В 2024 году журналу
ИСПОЛНИТСЯ
94 ГОДА!

ЧИТАЙТЕ
Материалы к юбилею >>>

РУБРИКИ

Творчество
наших читателей

ЧИТАЙТЕ
Автор С.И. КАЛИНИЧЕНКО
ГИМН СВИНЬЕ >>>

DOI:10.37925/0039-713X-2023-2-8-12
УДК 636.4.
МЕТОДИКА ОТБОРА ПРОБ ДНК СВИНЕЙ ДЛЯ ГЕНОТИПИРОВАНИЯ

Р.М. ЗАЙНУЛЛИН, гендиректор, А.И. Рудь, доктор с.-х. наук, зам. гендиректора по селекционно-генетической работе, А.С. Кокорев, гл. технолог, ООО «Башкирская мясная компания», Г.Г. Юрков, руководитель проекта, Н.С. Молдавская, аккаунт-менеджер, ООО «Ксивелью»

Проведено сравнение генотипирования и секвенирования ДНК. Проанализированы причины повышения эффекта селекции при комбинировании BLUP-оценки и генотипирования ДНК свиней. Описана методика отбора проб для генотипирования свиней в условиях ООО «Башкирская мясная компания»: взятие ушного выщипа и отбор волосяных фолликулов.

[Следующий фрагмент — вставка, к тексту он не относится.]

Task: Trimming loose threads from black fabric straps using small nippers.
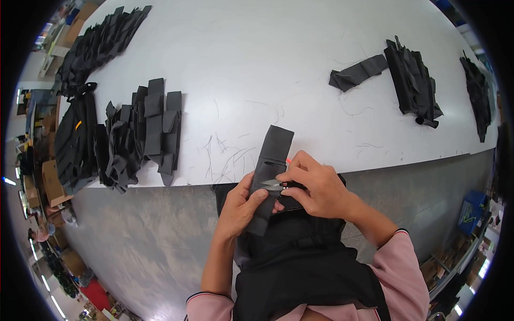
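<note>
My left hand (242,207) is closed on a black fabric strip (276,143), thumb on top and fingers behind it. The strip slants upward over the table's near edge, and a small dark slit or fold crosses its middle. Thread snips (293,185) are gripped in my right hand (318,187). Their pointed metal blades lie against the strip near my left thumb, slightly apart. A bit of orange shows beside my right fingers; what it belongs to is hidden.
On the white table (257,64), a row of black fabric pieces (154,125) lies at left beside a black bundle (77,134), with another pile (107,40) behind. At right are a stack (412,80), a single strip (357,72) and a dark pile (475,96). Loose threads (230,160) are scattered nearby.
</note>
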`<action>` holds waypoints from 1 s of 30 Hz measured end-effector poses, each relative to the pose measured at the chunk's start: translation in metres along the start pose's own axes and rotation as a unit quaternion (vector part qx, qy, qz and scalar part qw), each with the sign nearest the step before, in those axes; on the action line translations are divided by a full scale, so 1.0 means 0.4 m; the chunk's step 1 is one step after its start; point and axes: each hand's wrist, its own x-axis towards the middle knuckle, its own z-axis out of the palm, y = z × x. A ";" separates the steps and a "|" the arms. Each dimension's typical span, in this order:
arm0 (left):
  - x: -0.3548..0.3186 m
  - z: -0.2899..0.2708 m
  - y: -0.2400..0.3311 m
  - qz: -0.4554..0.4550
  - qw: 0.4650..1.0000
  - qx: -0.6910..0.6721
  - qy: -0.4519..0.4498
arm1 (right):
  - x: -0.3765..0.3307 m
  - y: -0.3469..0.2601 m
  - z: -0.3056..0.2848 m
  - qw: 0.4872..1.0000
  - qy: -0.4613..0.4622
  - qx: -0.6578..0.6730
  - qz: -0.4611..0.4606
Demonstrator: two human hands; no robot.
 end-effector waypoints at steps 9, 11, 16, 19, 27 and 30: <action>-0.009 -0.001 0.009 -0.004 0.999 0.020 -0.036 | 0.007 0.019 0.004 0.998 -0.037 0.027 -0.036; -0.009 -0.001 0.014 -0.007 0.998 0.040 -0.040 | 0.002 0.019 0.007 0.998 -0.031 -0.004 -0.053; -0.001 -0.001 -0.007 0.000 0.999 0.033 -0.036 | -0.008 0.019 0.014 0.998 -0.004 0.001 -0.059; 0.006 -0.004 -0.018 0.012 0.999 0.033 -0.024 | -0.024 0.031 0.018 0.995 0.012 0.101 0.007; 0.013 0.003 -0.014 0.033 0.999 -0.033 0.025 | -0.018 0.011 0.009 0.987 0.074 0.131 0.061; 0.018 0.014 -0.012 0.051 0.987 -0.139 0.063 | -0.057 0.011 0.020 0.978 0.105 0.150 0.096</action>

Ключевые слова: свиноводство, генотипирование ДНК, секвенирование ДНК, методика отбора проб для генотипирования ДНК свиней, селекция.

Pig DNA sampling methodology for genotyping

R.M. ZAINULLIN, general director, A.I. RUD, doctor of agricultural sciences, deputy general director for selection and genetic work, A.S. KOKOREV, chief technologist, Bashkirskaya Myasnaya Kompaniya LLC, G.G. YURKOV, project lead, N.S. MOLDAVSKAYA, account manager, Ksivelyu LLC

The paper discusses comparison between genotyping and sequencing and their use in pig-breeding. The reasons for the increase in response to selection when combining BLUP and genotyping are analyzed. A sampling technique for genotyping pigs under the conditions of the porcine farm Bashkirskaya Myasnaya Companiya LLC is described: taking a tissue sample and sampling hair follicles.

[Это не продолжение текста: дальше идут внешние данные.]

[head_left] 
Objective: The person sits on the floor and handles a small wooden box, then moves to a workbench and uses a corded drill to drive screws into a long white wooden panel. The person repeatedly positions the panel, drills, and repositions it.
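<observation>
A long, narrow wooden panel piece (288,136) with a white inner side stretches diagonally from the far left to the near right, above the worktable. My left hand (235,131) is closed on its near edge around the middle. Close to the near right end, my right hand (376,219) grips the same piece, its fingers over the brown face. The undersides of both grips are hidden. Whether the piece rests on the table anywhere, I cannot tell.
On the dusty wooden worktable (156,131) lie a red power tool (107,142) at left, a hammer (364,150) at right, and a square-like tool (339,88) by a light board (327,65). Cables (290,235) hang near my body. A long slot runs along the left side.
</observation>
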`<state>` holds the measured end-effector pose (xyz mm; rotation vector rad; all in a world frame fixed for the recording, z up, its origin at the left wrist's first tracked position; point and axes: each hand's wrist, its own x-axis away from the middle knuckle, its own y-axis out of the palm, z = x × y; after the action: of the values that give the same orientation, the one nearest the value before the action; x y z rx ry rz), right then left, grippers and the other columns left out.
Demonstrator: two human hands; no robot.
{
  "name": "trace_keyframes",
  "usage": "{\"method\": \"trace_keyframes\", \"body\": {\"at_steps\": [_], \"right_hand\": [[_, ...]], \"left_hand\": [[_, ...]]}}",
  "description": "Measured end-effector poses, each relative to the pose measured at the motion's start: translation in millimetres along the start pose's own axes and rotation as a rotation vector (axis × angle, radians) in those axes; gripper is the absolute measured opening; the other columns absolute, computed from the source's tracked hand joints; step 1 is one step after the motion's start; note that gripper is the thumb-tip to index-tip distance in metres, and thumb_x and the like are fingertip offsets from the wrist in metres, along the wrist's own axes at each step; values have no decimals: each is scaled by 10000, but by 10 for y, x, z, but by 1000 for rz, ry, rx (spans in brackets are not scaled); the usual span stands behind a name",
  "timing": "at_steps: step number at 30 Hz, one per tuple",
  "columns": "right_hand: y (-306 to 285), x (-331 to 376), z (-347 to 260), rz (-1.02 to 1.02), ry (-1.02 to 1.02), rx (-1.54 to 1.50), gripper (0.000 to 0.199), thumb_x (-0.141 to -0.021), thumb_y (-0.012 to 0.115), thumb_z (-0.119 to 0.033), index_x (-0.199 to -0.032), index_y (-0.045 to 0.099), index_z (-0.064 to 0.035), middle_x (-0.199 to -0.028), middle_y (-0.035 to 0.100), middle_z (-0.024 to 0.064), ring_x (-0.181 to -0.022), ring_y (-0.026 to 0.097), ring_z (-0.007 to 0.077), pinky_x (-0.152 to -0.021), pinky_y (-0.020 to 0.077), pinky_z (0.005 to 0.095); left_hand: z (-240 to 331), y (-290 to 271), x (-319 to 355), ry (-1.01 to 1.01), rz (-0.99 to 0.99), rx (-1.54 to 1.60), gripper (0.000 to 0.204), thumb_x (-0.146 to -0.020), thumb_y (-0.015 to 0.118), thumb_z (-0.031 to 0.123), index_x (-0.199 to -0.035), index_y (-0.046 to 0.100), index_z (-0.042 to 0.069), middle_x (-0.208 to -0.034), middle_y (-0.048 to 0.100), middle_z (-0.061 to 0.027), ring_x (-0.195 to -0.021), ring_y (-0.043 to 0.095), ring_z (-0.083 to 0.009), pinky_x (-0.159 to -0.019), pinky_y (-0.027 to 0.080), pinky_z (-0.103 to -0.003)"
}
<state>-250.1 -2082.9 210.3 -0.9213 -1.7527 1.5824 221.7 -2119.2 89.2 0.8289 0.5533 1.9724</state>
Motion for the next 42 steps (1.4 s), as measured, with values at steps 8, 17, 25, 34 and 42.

Key words: pig-breeding, genotyping, DNA sequencing, pig DNA sampling methodology, animal breeding and selection.

Введение

Существенное повышение эффекта селекции в последние десятилетия достигнуто за счет дополнения оценки генотипа по методу BLUP результатами анализа ДНК племенных животных. В ООО «Башкирская мясная компания» совместно с ООО «Ксивелью» стартовал процесс по созданию собственной независимой системы оценки генетического потенциала племенных свиней. Аналогичные задачи стоят перед многими племенными свинокомплексами. Делимся своим опытом с коллегами.

Методы анализа ДНК

Для анализа ДНК в большинстве случаев используется два метода ‒ секвенирование и генотипирование. Эти два метода имеют ряд существенных различий (табл.).

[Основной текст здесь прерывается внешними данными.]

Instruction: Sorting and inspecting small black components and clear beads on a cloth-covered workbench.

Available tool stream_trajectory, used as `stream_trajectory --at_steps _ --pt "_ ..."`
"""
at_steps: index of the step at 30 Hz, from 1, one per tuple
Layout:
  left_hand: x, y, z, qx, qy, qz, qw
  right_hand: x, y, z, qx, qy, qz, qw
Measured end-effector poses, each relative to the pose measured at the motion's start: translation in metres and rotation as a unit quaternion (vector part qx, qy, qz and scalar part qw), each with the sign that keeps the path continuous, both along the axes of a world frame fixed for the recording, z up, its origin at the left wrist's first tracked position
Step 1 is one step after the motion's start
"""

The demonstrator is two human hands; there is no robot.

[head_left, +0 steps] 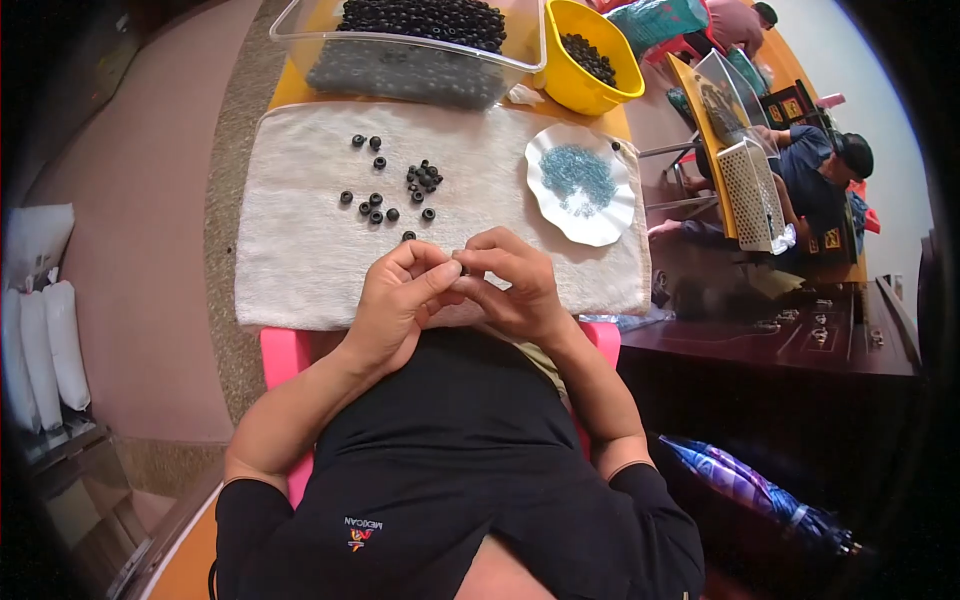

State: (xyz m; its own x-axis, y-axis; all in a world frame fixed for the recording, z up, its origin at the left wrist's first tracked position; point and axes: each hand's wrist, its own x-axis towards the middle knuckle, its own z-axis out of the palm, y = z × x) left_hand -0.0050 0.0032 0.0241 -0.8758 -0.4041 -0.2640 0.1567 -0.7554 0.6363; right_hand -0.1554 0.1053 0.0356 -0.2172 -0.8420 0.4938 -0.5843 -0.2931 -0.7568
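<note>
Barely visible, black bead (462, 268) pinched between left hand (397, 300), right hand (515, 285)

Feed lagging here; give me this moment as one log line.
left hand: pinching small dark bead | right hand: fingertips meeting left | loose black beads: on white towel

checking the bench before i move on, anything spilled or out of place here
Nothing looks spilled or damaged. The loose black beads lie scattered on the white towel, apart from the clear tub and yellow bowl. One stray bead sits beside the white dish. Both the left hand and right hand pinch something small.
</note>
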Motion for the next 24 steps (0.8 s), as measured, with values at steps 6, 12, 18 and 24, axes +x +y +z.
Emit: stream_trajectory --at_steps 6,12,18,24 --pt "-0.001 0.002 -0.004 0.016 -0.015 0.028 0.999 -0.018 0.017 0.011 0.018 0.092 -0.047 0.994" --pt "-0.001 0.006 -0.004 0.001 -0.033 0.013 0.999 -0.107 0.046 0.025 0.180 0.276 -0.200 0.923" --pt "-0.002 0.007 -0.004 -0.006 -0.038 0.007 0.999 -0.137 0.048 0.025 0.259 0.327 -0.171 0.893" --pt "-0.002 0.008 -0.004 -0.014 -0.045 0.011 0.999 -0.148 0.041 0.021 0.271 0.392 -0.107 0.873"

Таблица. Сравнение генотипирования и секвенирования ДНК

*Секвенатор может выполнять функцию анализатора ДНК, но имеет более широкие возможности.
**Чипы низкой плотности – до 10 тыс. SNP, средней плотности – до 100 тыс. SNP, высокой плотности – до 1 млн SNP.

Секвенирование существенно дороже генотипирования (3 млрд SNP по сравнению с максимум 1 млн SNP при генотипировании). Развитие технологии генотипирования в немалой степени обусловлено необходимостью удешевления данных исследований. В последние годы отмечено значительное снижение стоимости секвенирования ДНК с тенденцией к дальнейшему удешевлению. Динамика стоимости делает потенциально возможным использование секвенирования ДНК для анализа генома свиней в племенном свиноводстве в среднесрочной перспективе.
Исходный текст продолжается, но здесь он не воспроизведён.